Aucune excuse. L’improvisation théâtrale vous met simultanément dans la place d’acteur et de scénariste: vous auriez pu prononcer la phrase qu’il fallait pour tout débloquer, ou provoquer le twist auquel le public ne s’attendait pas.

(Hey, je n’oublie pas que l’impro vous met également dans une posture de metteur en scène, scénographe, chorégraphe, mime, chanteur, j’en passe et des meilleures). Ce que je veux dire, c’est que vous ne pourrez jamais vous réfugier, JAMAIS, derrière votre personnage, pour justifier un (mauvais) choix d’improvisation.

C’est la première Loi de Salinsky, décrite dans le Improv Handbook:

« N’importe quel personnage est capable de n’importe quelle action. » (p.177)

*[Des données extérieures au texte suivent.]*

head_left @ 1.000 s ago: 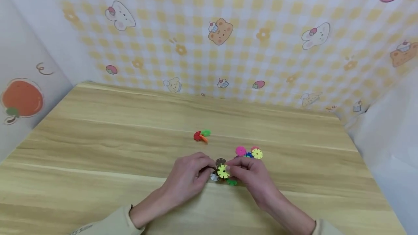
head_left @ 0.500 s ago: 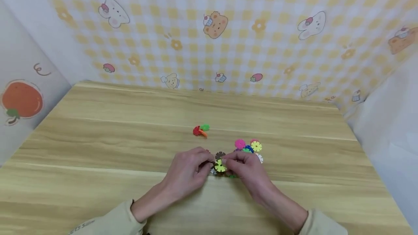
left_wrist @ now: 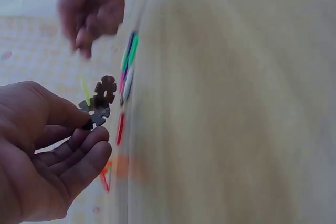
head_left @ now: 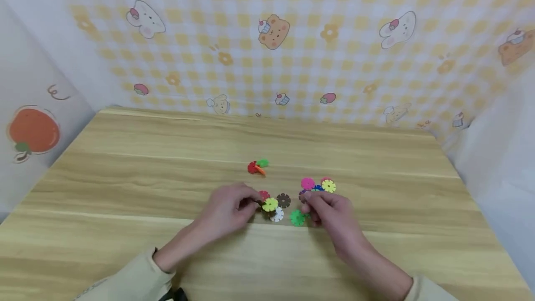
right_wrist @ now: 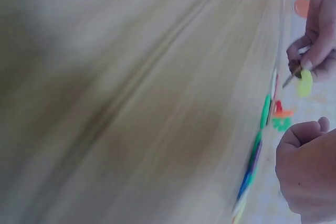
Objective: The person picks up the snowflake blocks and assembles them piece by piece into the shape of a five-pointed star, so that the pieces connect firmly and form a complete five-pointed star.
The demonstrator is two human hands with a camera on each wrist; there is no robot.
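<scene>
My left hand pinches a dark brown notched snowflake disc by its edge, above the table. Joined to it are a second brown disc and a yellow disc, seen edge-on in the left wrist view. My right hand hovers over loose discs at the right, its fingers loosely curled; nothing shows between them. Near its fingertips lies a purple disc, partly covered. Between the hands lie a brown disc, a white disc and a green disc.
Farther back on the wooden table sits a joined red, green and orange disc piece. Pink, yellow and blue discs lie beyond my right hand. A checked cloth covers the back wall.
My right hand has let go of the yellow disc and moved right, over the loose discs. The left hand has shifted left, carrying the yellow disc joined to the brown ones.
</scene>
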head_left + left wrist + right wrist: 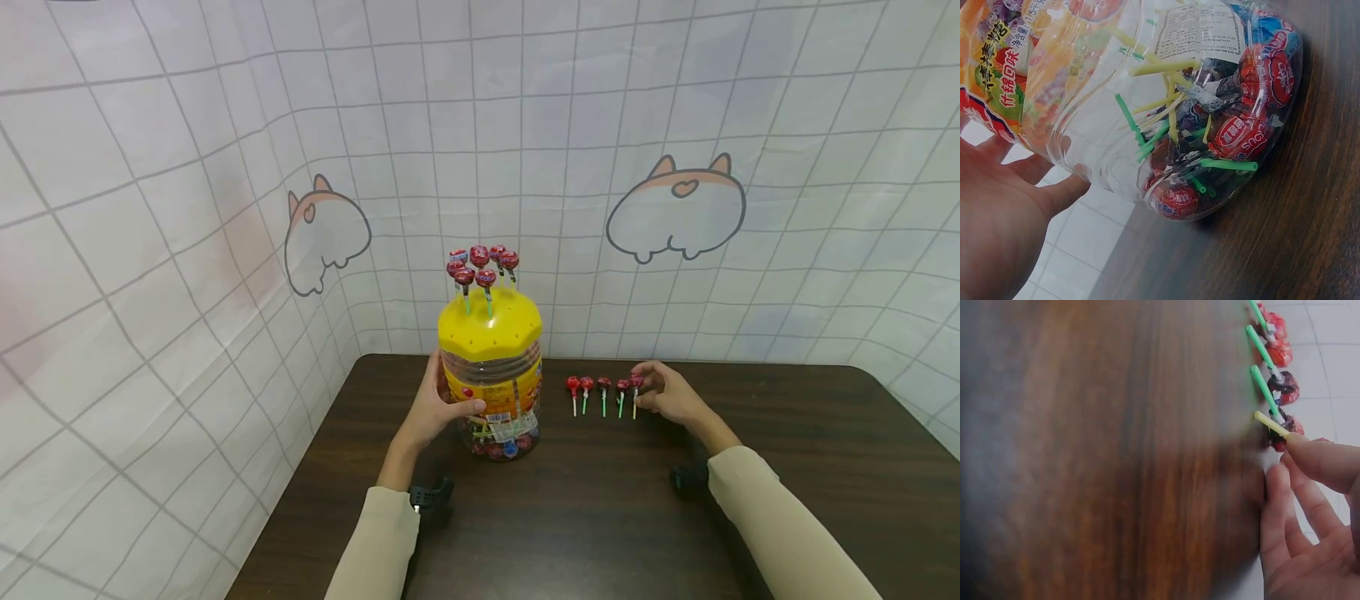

BONUS: Ça vaut aussi pour le théâtre écrit.

« Oh non, pas pour le théâtre écrit! Les personnages sont davantage détaillés, ils ont toute une pièce à leur actif! »

Non.

Pas du tout.

C’est juste des mots sur le papier, ou comme le dit si bien David Mamet: « La vie intérieure du personnage n’existe pas, et le personnage non plus. Le personnage, ce ne sont que les mots d’un discours tracé sur une page, et c’est tout. » (Le Chasseur et le Gibier, p. 44)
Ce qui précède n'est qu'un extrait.